# 100+ degrees and fighting over Ice... need osha



## Snacktime (Jun 16, 2012)

Our ice machine blew an oil seal on Friday, so no more ice.

We had a nice heated debate today when I turned in a receipt for 20lb sack. I stated it was a safety issue not to have cold water, its over 100 degrees. 

I have gone through the heat safety section of Cal osha and see "Cold water" in the pamflets but can't find the actual words in the codes. I am going to charge another $3 tomorrow on the company CC for ice and want them to know that this is not discussion. 

As for fixing the ice machine, our shop supervisor took it apart may it RIP


----------



## HackWork (Oct 2, 2009)

This is one of those things that I would take it to someone as high up the chain as I could find and ask if the company was really going to waste my time questioning me about $3.


----------



## RIVETER (Sep 26, 2009)

I'd pick and choose the fights that I engaged in. Many, many times I would buy ice cream for everyone who wanted it. I never expected re-payment. If the company is trying to get it fixed a bag of ice is a paltry price to pay.


----------



## papaotis (Jun 8, 2013)

RIVETER said:


> I'd pick and choose the fights that I engaged in. Many, many times I would buy ice cream for everyone who wanted it. I never expected re-payment. If the company is trying to get it fixed a bag of ice is a paltry price to pay.


 how big is this co. and how hard are they trying


----------



## gold (Feb 15, 2008)

Lol ice? What?


----------



## Snacktime (Jun 16, 2012)

Owner`s wife is the one I'm fighting. We are a small 15-20 employee company, I am in charge of 2 labor ready guys right now. If it was just me then yes I would pay, but I am working for a living not a charity. 

If you work under me then its my job to step up and make sure you have a safe environment. Water, ppe and other stuff...


----------



## 360max (Jun 10, 2011)

Snacktime said:


> Owner`s wife is the one I'm fighting. We are a small 15-20 employee company, I am in charge of 2 labor ready guys right now.
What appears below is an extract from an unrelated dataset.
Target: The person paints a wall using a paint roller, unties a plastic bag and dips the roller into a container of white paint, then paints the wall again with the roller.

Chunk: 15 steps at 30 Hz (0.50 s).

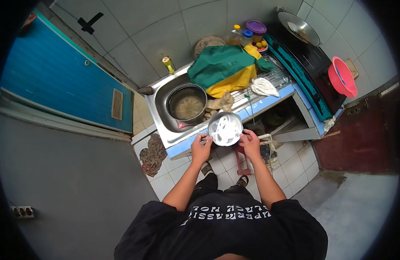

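Between my two hands is a small round silver metal pot [212,126], held in front of me near the counter's front edge. White glossy shapes fill its inside; glare hides what they are. My left hand [201,148] is closed on the pot's left rim, and my right hand [250,145] grips the opposite side. Just beyond, a larger dark-rimmed pot [187,107] of murky water sits in the steel sink [160,102]. A beige cloth [221,103] lies crumpled beside it.
A green and yellow cloth [221,65] drapes over the drainboard, near a white cloth [264,86]. To the right are a pink basin [342,78] and a wok [298,27]. Below stand a red stool [242,161] and a crumpled brown cloth [153,155].
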Tool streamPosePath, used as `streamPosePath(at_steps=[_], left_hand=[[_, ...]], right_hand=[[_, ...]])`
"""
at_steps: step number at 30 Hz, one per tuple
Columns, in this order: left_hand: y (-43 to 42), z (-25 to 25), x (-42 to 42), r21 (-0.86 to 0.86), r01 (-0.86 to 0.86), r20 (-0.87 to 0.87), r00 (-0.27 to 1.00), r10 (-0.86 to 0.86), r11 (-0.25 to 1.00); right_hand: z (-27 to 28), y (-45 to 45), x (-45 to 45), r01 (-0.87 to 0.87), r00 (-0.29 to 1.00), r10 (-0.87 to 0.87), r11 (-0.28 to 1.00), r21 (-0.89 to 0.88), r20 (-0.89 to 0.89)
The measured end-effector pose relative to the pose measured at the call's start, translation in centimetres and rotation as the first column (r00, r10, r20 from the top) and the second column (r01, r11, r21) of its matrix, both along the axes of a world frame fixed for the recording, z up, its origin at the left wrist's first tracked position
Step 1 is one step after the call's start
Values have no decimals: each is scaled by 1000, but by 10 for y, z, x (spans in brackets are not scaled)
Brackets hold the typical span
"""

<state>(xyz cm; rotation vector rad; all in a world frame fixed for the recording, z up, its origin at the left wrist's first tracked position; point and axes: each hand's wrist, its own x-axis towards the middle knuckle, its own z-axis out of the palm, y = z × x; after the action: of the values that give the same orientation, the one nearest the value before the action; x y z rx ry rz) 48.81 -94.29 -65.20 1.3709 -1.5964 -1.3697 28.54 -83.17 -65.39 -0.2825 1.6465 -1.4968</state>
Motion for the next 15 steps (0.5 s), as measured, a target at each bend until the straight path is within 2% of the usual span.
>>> streamPosePath(at_steps=[3,5,10,13,15], left_hand=[[-33,2,17,9,27,37,999,-27,1000],[-51,1,24,-36,26,-24,999,-27,999],[-81,-3,37,-4,5,74,997,-5,1000],[-100,-18,37,44,-48,-14,999,49,998],[-113,-15,32,63,-65,1,998,65,996]], right_hand=[[2,-33,19,15,1000,-15,999,-29,25],[5,-53,29,0,1000,-1,1000,16,21],[0,-92,42,-89,995,88,995,37,38],[2,-119,41,-141,988,138,989,49,65],[2,-139,34,-168,984,165,985,49,58]])
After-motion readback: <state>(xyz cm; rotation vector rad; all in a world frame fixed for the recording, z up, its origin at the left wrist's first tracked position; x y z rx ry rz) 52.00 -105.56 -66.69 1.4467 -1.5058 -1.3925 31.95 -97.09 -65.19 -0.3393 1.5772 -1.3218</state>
If it was just me then yes I would pay, but I am working for a living not a charity.
> 
> *If you work under me then its my job to step up and make sure you have a safe environment. Water, ppe and other stuff...*


*
*
100 % correct:thumbup::thumbup:


----------



## papaotis (Jun 8, 2013)

Snacktime said:


> Owner`s wife is the one I'm fighting. We are a small 15-20 employee company, I am in charge of 2 labor ready guys right now. If it was just me then yes I would pay, but I am working for a living not a charity.
> 
> If you work under me then its my job to step up and make sure you have a safe environment. Water, ppe and other stuff...
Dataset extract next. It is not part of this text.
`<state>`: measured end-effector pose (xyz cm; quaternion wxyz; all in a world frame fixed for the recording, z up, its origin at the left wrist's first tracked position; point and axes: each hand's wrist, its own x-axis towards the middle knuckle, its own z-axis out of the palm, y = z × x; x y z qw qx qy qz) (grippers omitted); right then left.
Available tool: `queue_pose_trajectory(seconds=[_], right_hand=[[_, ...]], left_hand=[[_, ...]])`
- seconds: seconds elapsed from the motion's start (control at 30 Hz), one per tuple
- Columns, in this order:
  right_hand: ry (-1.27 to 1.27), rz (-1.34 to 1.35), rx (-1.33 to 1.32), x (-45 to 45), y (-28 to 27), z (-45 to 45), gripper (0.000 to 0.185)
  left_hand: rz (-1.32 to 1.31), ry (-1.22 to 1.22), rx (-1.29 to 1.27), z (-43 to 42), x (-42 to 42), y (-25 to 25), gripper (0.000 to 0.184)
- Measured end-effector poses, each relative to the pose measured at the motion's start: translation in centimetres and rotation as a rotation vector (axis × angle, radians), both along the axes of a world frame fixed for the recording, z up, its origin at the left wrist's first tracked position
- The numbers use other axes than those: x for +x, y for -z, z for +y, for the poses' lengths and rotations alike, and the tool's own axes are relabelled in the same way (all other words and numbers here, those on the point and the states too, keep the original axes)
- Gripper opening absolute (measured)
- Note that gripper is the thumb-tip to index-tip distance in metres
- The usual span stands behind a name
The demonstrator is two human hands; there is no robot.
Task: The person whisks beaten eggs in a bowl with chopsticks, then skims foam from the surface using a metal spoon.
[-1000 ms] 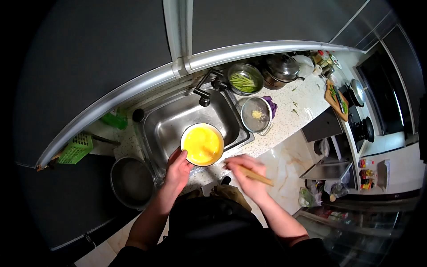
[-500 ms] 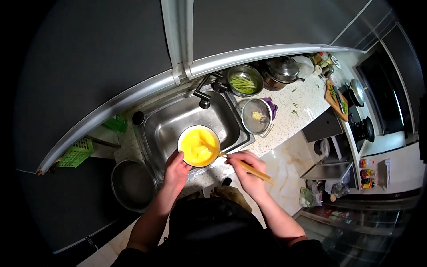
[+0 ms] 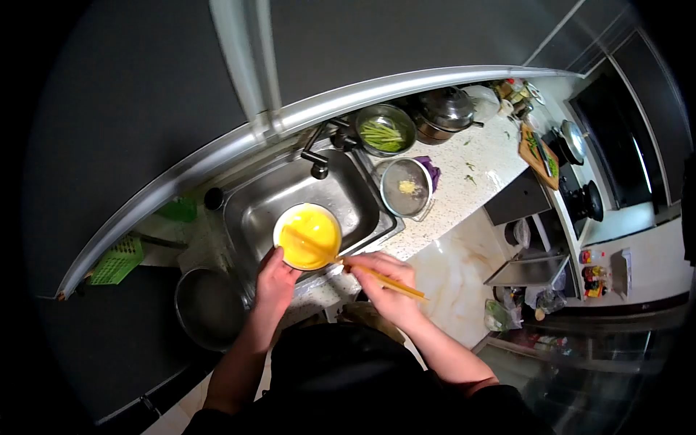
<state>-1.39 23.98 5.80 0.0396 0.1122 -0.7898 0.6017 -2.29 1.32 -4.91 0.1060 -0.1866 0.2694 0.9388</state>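
Observation:
A round bowl of bright yellow liquid (image 3: pixel 307 235) is held over the front edge of the metal sink (image 3: pixel 272 201). My left hand (image 3: pixel 275 280) grips its lower left rim, thumb on the edge. Chopsticks (image 3: pixel 391 283) are in my right hand (image 3: pixel 382 283), with fingers closed round them. Their far ends reach over the bowl's right rim into the liquid, where the tips are blurred.
The tap (image 3: pixel 316 161) stands behind the sink. To the right are a bowl of green stalks (image 3: pixel 382 133), a strainer-like round container (image 3: pixel 406 187), and a lidded pot (image 3: pixel 444 109). A dark basin (image 3: pixel 210 309) lies left, a cutting board (image 3: pixel 537 161) far right.
The camera view has shifted, so the surroundings appear farther left. Both hands still hold the bowl and chopsticks, and the chopsticks' position in the yellow liquid has changed.

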Motion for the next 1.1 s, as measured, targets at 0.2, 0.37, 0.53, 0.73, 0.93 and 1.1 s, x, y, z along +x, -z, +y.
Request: queue_pose_trajectory(seconds=[0.2, 0.37, 0.53, 0.73, 0.93, 1.1], right_hand=[[0.008, 0.085, 0.019, -0.7, -0.6, -0.1, 0.016], [-0.061, 0.074, 0.008, -0.5, -0.9, 0.0, 0.017], [-0.133, 0.022, -0.021, -0.8, -0.4, 0.5, 0.017], [0.001, 0.032, -0.011, -0.5, -0.1, 0.3, 0.017], [-0.118, 0.026, -0.052, -0.5, -0.5, 0.4, 0.019], [-0.020, -0.026, -0.003, -0.3, -0.7, 0.1, 0.015]], left_hand=[[0.062, 0.028, -0.056, -0.1, -0.3, -0.1, 0.039], [0.078, 0.057, -0.074, -0.2, -0.1, 0.0, 0.044], [0.087, 0.056, -0.082, -0.3, -0.1, 0.0, 0.045], [0.095, 0.049, -0.083, -0.2, 0.1, 0.0, 0.046], [0.080, 0.048, -0.092, 0.1, 0.0, -0.2, 0.045], [0.058, 0.035, -0.047, 0.0, 0.1, 0.0, 0.040]])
 thats agood attitude, but is it someone elses job?


----------



## HawkShock (Nov 27, 2012)

Eff 'em. get 2 bags tomorrow, 3 on Wednesday, and then answer everything with "How 'bout I shut the office A/C off, you unappreciative desk skank."
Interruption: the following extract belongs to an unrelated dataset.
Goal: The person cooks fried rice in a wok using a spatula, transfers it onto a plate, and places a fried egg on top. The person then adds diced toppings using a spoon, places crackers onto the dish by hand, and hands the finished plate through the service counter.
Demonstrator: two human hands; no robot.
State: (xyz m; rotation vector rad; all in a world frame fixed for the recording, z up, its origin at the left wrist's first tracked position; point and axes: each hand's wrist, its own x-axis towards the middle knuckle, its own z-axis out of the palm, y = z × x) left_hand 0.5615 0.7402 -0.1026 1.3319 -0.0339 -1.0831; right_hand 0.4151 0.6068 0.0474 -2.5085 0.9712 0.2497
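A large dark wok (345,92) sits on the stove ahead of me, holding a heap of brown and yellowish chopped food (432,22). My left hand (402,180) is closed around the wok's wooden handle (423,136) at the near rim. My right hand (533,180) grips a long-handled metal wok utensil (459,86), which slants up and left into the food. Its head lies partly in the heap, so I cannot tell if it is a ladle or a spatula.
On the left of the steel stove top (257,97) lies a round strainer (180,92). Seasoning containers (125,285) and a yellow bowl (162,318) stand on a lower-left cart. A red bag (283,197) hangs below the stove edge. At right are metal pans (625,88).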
And in reality, ice cold water isn't as good for you as just drinking plain coolish water, and staying ahead of the thirst. Your body has to warm the ice water up when it gets in you anyway, and it takes energy to do that. 
That said, give me cold water any day. Maybe a Gatorade cut half and half with some cold ass water.


----------



## macmikeman (Jan 23, 2007)

When I was wiring the **** Pointe condo project , I would take my crew down to "Walls" in Waikiki every Wed afternoon to go boogie boarding for a couple of hours just for the fun and hell of it. Happy crew= production crew. For those who find that concept completely insane, I made good profit out of that project.


----------



## BBQ (Nov 16, 2010)

HawkShock said:


> And in reality, ice cold water isn't as good for you as just drinking plain coolish water, and staying ahead of the thirst.


:thumbsup:


----------



## Shockdoc (Mar 4, 2010)

Reminds me of a customer who padlocked the bathroom on a job, he started coming home to surprises in the bottom of his empty garbage can, flower beds and lawn. The padlock mysteriously disappeared.


----------



## macmikeman (Jan 23, 2007)

Shockdoc said:


> Reminds me of a customer who padlocked the bathroom on a job, he started coming home to surprises in the bottom of his empty garbage can, flower beds and lawn. The padlock mysteriously disappeared.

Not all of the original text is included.